Wednesday, January 4, 2012

The Christmas Loan -- Part Two (To Take is to Give)


My mother’s father quit school after sixth grade to support his family after his father and brother drowned in a lake. Later, he married a beautiful Swedish girl, started a family, and moved into a small two-bedroom apartment on the south side of Chicago. He was a streetcar conductor who woke up at four in the morning, six days a week, to head to work downtown. My mother slept in the living room on a pullout couch that she shared with her sister until she left for college. Her other sister shared a bed and bedroom with her aunt who sang hymns almost constantly and was dying a slow death from untreated breast cancer. All three sisters grew up knowing the price of everything and distrusting credit or a deal that sounded too good to be true. I doubt that any of them ever bought a lottery ticket. No one, they firmly believed, ever got anything for nothing. Frugality was inbred, carved into their DNA. Born in America, their faces were cast by the land their grandparents came from. Cheekbones like bluffs and ice blue eyes. Andersens, Johnsens, Lundquists. The sisters grew up knowing that having enough money meant that they would never have to ask for anything. And if a Swede can die without ever having asked for one goddamned thing, that’s one successful Swede.

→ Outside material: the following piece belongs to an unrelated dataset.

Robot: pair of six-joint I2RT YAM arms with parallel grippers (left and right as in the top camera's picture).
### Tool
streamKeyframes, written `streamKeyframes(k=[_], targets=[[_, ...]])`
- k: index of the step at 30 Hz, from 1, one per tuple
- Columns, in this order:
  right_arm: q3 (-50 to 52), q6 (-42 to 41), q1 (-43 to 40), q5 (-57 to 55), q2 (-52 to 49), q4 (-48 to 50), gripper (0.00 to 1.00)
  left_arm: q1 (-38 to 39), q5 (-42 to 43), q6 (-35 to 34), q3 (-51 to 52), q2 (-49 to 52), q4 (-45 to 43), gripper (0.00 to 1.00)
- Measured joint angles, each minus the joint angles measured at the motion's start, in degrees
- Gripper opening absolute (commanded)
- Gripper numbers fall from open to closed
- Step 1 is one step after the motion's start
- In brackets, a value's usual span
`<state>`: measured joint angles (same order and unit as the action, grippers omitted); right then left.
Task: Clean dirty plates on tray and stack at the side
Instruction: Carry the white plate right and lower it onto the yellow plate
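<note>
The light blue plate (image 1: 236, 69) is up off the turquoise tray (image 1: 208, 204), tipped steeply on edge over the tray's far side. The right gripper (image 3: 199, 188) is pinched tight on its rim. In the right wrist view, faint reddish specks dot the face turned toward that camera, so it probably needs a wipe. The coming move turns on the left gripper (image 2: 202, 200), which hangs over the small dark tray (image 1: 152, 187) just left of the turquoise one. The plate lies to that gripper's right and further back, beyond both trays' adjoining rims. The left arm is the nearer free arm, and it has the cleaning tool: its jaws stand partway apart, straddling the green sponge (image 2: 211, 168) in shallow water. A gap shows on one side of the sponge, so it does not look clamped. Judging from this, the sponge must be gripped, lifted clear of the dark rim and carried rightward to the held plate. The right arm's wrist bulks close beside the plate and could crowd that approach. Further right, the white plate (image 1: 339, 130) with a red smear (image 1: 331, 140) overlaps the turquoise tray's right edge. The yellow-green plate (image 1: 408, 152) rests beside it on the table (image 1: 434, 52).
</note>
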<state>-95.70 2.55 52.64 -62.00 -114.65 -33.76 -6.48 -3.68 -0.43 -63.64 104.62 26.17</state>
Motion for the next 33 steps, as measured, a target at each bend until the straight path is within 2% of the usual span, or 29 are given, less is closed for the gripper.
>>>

            The house in Madison is always cold. My mother says that heat makes you soft, which may be what she’s thinking when she says that I have become, “so California.” It is true. I am soft, softer than my mother. Although her core radiates heat and love so fierce that it embarrasses her.
            She sits at the table in the kitchen, with her calendar. For as long as I can remember, my mother has filled in the squares of a monthly calendar with family comings and goings, along with deadlines for art contests she wants to enter. In the morning, she consults her calendar, adds anything that’s new, and then writes down a schedule for that day, even scheduling her breaks. She does this, she says, to give shape to her day.
            I grab a coffee mug from the cabinet and walk behind her to get a tea bag from the shelf next to the oven. I look over her shoulder to glance at her schedule. Aha. She’s having coffee until she dusts the living room at ten. My pulse quickens. This might be the best moment to ask her.
“Where are Erik and Shona?” I ask. If my brother and sister-in-law are around and might interrupt, I should put it off.
            “They took Kiran to the lake. They wanted to get pictures of him in the snow.” She lifts her head from her calendar and looks out at the lake, “Where did Spencer and Murph go?”
            “Pat took them to the library.” I fill my mug with water and pop it in the microwave, “Where’s Du?”
            “He’s not upstairs?”
            I set the timer and the microwave hums, “I didn’t see him.”
            My mother shrugs, “I don’t know where he is.”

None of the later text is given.